Download Iterative Learning Control for Systems with Iteration Varying Trial Lengths Book in PDF, Epub and Kindle

This book presents a comprehensive and detailed study on iterative learning control (ILC) for systems with iteration-varying trial lengths. Instead of traditional ILC, which requires systems to repeat on a fixed time interval, this book focuses on a more practical case where the trial length might randomly vary from iteration to iteration. The iteration-varying trial lengths may be different from the desired trial length, which can cause redundancy or dropouts of control information in ILC, making ILC design a challenging problem. The book focuses on the synthesis and analysis of ILC for both linear and nonlinear systems with iteration-varying trial lengths, and proposes various novel techniques to deal with the precise tracking problem under non-repeatable trial lengths, such as moving window, switching system, and searching-based moving average operator. It not only discusses recent advances in ILC for systems with iteration-varying trial lengths, but also includes numerous intuitive figures to allow readers to develop an in-depth understanding of the intrinsic relationship between the incomplete information environment and the essential tracking performance. This book is intended for academic scholars and engineers who are interested in learning about control, data-driven control, networked control systems, and related fields. It is also a useful resource for graduate students in the above field.

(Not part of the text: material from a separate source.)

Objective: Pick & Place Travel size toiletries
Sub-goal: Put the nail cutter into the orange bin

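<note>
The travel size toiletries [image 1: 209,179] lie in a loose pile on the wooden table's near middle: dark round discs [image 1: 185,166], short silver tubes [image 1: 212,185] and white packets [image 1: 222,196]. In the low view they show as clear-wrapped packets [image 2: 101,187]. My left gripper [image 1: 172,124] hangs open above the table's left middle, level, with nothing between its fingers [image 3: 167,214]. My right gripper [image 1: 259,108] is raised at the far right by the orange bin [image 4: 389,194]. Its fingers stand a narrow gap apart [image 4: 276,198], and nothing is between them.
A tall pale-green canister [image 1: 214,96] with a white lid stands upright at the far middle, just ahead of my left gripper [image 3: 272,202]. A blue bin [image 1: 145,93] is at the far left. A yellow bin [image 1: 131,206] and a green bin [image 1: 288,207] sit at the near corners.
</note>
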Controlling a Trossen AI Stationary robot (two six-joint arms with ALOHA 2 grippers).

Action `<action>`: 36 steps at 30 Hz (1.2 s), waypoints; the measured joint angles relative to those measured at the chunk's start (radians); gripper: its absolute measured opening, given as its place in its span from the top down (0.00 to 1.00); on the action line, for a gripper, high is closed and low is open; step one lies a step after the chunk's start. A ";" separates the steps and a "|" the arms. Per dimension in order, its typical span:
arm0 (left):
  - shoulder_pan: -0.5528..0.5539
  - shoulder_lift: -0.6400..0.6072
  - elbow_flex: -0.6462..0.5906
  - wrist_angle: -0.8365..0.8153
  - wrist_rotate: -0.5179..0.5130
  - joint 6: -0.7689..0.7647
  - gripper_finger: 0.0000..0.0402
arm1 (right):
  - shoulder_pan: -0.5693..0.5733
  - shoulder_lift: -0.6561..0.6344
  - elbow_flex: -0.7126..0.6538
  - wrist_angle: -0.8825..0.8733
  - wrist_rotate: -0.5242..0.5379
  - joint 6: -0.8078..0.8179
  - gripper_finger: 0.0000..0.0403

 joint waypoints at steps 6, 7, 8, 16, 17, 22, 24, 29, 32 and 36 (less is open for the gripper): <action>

Iterative Identification and Control

Iterative Identification and Control
Author: Pedro Albertos,Antonio Sala Piqueras
Publsiher: Springer Science & Business Media
Total Pages: 320
Release: 2012-12-06
Genre: Computers
ISBN: 9781447102052

Download Iterative Identification and Control Book in PDF, Epub and Kindle

An exposition of the interplay between the modelling of dynamic systems and the design of feedback controllers based on these models. The authors of individual chapters are some of the most renowned and authoritative figures in the fields of system identification and control design.